Preds face a 'tough' week at home

Preds face a 'tough' week at home

Published Feb. 11, 2013 12:28 p.m. ET

If the Nashville Predators were hoping to use Sunday’s matchup with Central Division rival Chicago as a sort of measuring stick, it’s time to throw that idea out the window.

The Preds made so many mistakes in allowing the Blackhawks’ first goal that coach Barry Trotz suggested after the game that you could “put a tent over that circus.”

Added center Mike Fisher: “We really didn’t challenge them very well. That wasn’t our ‘A’ game, no question.”

The Blackhawks, who are rampaging through their schedule – still without a loss in regulation through their first 12 games – met a fatigued Preds team that was playing its third game in four days. On the other hand, Chicago had arrived in Nashville on Friday and was well rested. The result, a 3-0 loss for Nashville, was not very competitive, as the Preds amassed only seven shots through two periods, and did not provide much of a useful example to see how they stack up against the league’s best.

“We were a little bit on the tired side,” Trotz said at one point, though in no one way did he excuse his team’s play. “That’s that. They were sitting here for a couple of days. We have a day off tomorrow and then we have a tough week.”

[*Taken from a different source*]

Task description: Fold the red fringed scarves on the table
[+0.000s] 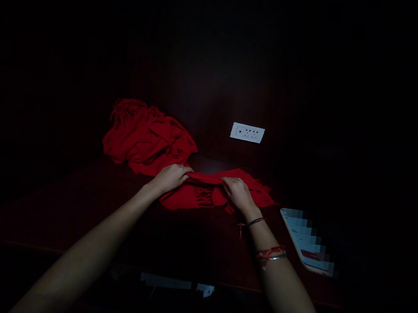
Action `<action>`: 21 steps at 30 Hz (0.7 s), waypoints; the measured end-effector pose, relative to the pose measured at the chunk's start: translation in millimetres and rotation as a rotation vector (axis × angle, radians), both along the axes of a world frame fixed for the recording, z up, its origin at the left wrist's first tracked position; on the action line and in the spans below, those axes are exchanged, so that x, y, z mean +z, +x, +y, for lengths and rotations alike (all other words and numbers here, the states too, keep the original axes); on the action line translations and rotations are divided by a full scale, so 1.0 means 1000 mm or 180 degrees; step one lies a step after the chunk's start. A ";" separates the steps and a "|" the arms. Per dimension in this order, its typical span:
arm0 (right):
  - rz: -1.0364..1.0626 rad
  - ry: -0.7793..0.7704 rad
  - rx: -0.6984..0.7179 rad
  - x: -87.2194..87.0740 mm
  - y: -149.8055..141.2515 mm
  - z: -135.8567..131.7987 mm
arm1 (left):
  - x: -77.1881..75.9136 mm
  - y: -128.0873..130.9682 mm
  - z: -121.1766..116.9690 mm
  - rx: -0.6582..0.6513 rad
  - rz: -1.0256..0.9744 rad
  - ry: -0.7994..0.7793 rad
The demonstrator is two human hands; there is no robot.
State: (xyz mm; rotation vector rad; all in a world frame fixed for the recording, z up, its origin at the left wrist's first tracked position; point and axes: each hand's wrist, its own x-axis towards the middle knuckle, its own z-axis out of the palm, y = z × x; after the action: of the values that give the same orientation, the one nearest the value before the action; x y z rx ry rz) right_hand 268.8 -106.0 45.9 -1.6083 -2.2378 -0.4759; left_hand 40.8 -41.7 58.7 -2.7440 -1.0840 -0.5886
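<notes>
In the head view, the red scarf is on the dark table, in the middle, right in front of the person. It is soft, thin cloth with no shine, and it has folds and wrinkles. Thin strings hang in a row under its middle, and more strings stick out at its right end.

The left hand and the right hand are both curled closed on the scarf. They pinch its top edge, with a short, flat strip of cloth pulled straight between them. The scarf's long way goes from left to right, and its stringy right end points right.

On the far left is a big, lumpy red heap of the same kind of cloth, with curly strings on top. I can't tell if it joins the scarf.

A white, flat socket plate with little holes is on the far wall. A flat phone with round corners lies on the right, partly hidden by blurry squares. The right arm wears a thin dark string and a knotted red band.
</notes>
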 end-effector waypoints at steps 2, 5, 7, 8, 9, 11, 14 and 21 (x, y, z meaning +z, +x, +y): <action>0.0123 0.0147 -0.0126 0.003 -0.001 -0.001 | -0.002 0.001 0.000 0.0071 0.0031 0.0047; 0.0304 0.0206 -0.0110 0.008 0.001 -0.004 | -0.002 0.002 -0.002 -0.0005 0.0035 0.0103; 0.0299 0.0057 -0.0083 0.010 0.004 -0.005 | -0.002 0.002 -0.003 -0.0269 0.0016 0.0081; 0.0277 -0.0023 -0.0083 0.010 0.006 -0.006 | -0.002 0.003 -0.004 -0.0411 0.0019 0.0060; 0.0259 -0.0079 -0.0068 0.010 0.006 -0.006 | -0.002 0.003 -0.005 -0.0527 0.0029 0.0042; 0.0214 -0.0091 0.0058 0.008 0.004 -0.006 | -0.002 0.006 -0.007 -0.0658 0.0057 0.0013; 0.0032 -0.0055 0.0409 0.004 -0.008 -0.004 | -0.003 0.010 -0.010 -0.0693 0.0127 -0.0014; 0.0153 0.0135 -0.0419 0.013 -0.010 -0.005 | 0.003 0.006 -0.012 0.0141 0.0383 0.0037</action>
State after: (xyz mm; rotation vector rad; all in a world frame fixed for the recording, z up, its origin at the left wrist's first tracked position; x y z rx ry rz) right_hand 259.2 -111.5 58.9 -1.7339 -2.0822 -0.5100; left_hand 47.3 -53.9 61.4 -2.6984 -1.1066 -0.4166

It’s hard to imagine that with the way the Preds started their schedule – two games at home and then seven on the road – that a four-game homestand would represent a tough week.

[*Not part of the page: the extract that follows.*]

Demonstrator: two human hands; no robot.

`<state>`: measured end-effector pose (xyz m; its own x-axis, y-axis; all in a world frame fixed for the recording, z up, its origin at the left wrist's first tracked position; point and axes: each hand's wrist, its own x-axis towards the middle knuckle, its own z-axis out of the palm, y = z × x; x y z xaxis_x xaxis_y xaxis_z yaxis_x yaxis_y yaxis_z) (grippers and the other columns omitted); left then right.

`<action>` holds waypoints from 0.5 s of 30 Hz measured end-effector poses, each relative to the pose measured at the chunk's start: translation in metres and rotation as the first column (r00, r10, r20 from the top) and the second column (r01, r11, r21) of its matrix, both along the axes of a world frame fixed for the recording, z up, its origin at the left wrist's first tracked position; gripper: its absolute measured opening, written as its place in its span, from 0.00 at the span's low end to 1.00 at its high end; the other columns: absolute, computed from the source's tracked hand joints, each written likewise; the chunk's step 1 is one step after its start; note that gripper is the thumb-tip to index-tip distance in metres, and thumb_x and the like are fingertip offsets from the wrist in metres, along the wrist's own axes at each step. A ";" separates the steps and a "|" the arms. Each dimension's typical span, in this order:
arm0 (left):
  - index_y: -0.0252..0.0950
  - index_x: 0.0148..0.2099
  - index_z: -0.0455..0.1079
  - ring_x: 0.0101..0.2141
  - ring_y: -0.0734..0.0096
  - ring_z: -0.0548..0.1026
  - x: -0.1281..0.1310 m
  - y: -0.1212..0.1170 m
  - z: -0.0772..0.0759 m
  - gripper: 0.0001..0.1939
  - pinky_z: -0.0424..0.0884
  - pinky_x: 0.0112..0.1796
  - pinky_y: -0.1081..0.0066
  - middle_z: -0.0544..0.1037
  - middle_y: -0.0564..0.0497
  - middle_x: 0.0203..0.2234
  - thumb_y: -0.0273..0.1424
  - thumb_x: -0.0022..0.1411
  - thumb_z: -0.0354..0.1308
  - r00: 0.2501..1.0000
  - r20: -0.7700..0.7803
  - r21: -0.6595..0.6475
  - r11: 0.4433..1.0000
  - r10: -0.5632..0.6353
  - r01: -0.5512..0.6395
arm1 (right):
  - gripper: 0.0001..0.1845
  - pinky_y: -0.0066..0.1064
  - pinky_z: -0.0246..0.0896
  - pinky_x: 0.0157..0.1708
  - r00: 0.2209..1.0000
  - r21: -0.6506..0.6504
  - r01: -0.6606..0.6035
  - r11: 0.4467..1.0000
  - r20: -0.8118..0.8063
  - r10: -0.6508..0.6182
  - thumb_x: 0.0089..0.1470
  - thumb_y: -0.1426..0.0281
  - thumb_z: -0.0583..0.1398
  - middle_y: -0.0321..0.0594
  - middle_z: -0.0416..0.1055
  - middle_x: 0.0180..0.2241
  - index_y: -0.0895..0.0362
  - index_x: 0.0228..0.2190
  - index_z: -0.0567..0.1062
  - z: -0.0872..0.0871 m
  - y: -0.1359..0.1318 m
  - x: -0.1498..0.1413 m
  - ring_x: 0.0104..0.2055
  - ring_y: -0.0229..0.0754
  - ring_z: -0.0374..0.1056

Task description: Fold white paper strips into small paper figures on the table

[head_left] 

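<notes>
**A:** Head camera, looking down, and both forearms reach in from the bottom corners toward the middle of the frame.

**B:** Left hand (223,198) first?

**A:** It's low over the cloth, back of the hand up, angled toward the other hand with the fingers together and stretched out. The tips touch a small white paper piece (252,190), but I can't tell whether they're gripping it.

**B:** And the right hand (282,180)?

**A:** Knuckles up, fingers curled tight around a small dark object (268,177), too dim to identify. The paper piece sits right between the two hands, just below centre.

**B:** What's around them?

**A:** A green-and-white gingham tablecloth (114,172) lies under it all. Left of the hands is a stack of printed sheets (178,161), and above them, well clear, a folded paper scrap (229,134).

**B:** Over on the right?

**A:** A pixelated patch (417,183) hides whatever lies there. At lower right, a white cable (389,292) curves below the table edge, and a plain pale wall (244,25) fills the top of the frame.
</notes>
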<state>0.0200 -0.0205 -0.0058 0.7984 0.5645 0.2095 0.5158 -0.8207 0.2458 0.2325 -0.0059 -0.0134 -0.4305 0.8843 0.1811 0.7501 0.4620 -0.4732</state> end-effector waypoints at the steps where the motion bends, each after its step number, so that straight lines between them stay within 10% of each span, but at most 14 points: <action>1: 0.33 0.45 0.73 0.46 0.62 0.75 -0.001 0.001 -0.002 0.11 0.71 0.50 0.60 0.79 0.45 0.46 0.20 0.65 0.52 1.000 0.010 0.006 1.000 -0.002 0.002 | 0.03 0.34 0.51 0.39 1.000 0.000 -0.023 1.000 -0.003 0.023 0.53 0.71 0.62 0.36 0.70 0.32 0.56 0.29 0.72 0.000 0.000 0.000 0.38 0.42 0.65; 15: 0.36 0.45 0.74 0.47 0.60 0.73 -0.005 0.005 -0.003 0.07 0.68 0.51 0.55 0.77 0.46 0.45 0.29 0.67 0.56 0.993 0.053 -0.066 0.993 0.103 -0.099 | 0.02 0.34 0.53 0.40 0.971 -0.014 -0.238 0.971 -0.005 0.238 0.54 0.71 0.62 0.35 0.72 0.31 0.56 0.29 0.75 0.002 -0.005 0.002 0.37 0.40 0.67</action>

But in this case, it does. By the end of the week, the Preds will have played six games in 10 days. While the number of games represents a difficult grind, it’s the quality of the opponents that will challenge the Preds, whose 14 points provide only a one-point cushion over the teams that are tied for seventh through ninth. As a result, by the end of the homestand, the Preds could know a bit more about where they rate against some of the league’s best teams.

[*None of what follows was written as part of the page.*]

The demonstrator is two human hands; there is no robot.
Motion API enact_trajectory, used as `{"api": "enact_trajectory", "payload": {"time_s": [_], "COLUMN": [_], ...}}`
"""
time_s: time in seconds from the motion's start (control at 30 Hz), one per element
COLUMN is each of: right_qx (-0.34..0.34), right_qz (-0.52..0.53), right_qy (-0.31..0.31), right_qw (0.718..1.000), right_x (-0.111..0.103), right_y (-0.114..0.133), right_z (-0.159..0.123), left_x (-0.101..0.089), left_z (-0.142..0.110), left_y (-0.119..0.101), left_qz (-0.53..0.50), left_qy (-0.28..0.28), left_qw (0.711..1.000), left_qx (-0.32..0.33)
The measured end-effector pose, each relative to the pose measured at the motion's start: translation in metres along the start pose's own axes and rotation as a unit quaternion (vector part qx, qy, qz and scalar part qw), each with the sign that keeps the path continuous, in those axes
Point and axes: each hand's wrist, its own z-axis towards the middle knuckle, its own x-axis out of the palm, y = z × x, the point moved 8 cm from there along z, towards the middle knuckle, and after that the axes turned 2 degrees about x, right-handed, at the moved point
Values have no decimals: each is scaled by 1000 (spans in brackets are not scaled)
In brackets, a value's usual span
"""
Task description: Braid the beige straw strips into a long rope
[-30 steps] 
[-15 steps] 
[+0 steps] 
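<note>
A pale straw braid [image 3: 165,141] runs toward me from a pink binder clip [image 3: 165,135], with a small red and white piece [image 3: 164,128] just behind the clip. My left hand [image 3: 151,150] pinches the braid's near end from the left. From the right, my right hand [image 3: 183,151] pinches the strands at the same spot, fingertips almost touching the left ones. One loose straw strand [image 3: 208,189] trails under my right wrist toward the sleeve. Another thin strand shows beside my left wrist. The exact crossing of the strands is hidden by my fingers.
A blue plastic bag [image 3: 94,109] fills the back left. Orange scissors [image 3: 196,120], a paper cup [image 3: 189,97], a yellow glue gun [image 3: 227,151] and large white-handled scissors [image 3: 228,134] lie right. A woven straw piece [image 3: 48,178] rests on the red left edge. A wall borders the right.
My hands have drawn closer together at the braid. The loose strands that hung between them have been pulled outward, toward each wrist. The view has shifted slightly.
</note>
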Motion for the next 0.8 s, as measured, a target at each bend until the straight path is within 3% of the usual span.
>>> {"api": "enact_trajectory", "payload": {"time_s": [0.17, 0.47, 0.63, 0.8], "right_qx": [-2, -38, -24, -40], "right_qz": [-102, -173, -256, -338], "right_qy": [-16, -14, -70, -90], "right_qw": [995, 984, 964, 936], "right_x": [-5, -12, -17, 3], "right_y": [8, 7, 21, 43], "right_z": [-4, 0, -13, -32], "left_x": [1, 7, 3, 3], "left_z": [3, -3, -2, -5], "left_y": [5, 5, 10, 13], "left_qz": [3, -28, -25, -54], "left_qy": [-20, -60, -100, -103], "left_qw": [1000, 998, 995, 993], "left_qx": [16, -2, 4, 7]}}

Including Chicago, the Preds will have faced three teams with records in the NHL’s top five on this homestand. Next up is Tuesday with a visit from San Jose, whose 16 points are tied for the fourth most in the league.

The Sharks come in trying to figure out some things themselves. They have lost five straight (two by shootout), but always present a challenge in the form of big center Joe Thornton, whose three goals and 12 assists mean that he has averaged an assist per game.

On Sunday, Trotz bemoaned the Preds’ lack of will to go to the net and cited Thornton, and praised Chicago’s Jonathan Toews (who scored the game’s second goal on Sunday by doing just that). Alas, Nashville’s quest for goals this season has become a case of feast or fame: nine in winning two straight last Tuesday and Thursday and then just one in losing two straight on Saturday and Sunday.

“You’ve got to be determined to get to the net,” Trotz said. “Everything has to be gritty in this league . . . (Chicago’s) Patrick Kane can do something pretty but Patrick Kane doesn’t play for the Nashville Predators unless we trade for him or something. Top offensive players -- look at Jonathan Toews and Joe Thornton -- drive the net hard. That’s what it is. It’s a working man’s league.”

Trotz said going to the net is nothing that practice will help and that’s probably a good thing since the Preds don’t have much in the way of that scheduled this week, owing to so many games. He said it’s a mindset and the Preds talked about it both at second intermission and after the game.

Forward Colin Wilson, whose seven points lead the team, echoed Trotz’s comments after the game. Trotz cited Paul Gaustad and Rich Clune as the two shining examples of Preds forwards who were willing to go to the net. The problem is that combined they own 73 goals spread out over roughly 10 NHL seasons (72 of them by Gaustad).

Among the Preds’ issues is that right wing Patric Hornqvist, the team’s leading goal scorer in two of the last three seasons whose strength is going to the net, remains out with a lower-body injury. Hornqvist was injured on Jan. 26 and projected to be out three to four weeks. He could start skating again later in the week.

Anaheim, with the second-best record in the West and tied for the second-most points in the league, visits on Saturday. The Ducks are scoring goals aplenty, led by ageless wonder Teemu Selanne.

So if the Preds want to see if they again stack up among the best in the West, they’ll need to figure out a way to start scoring again.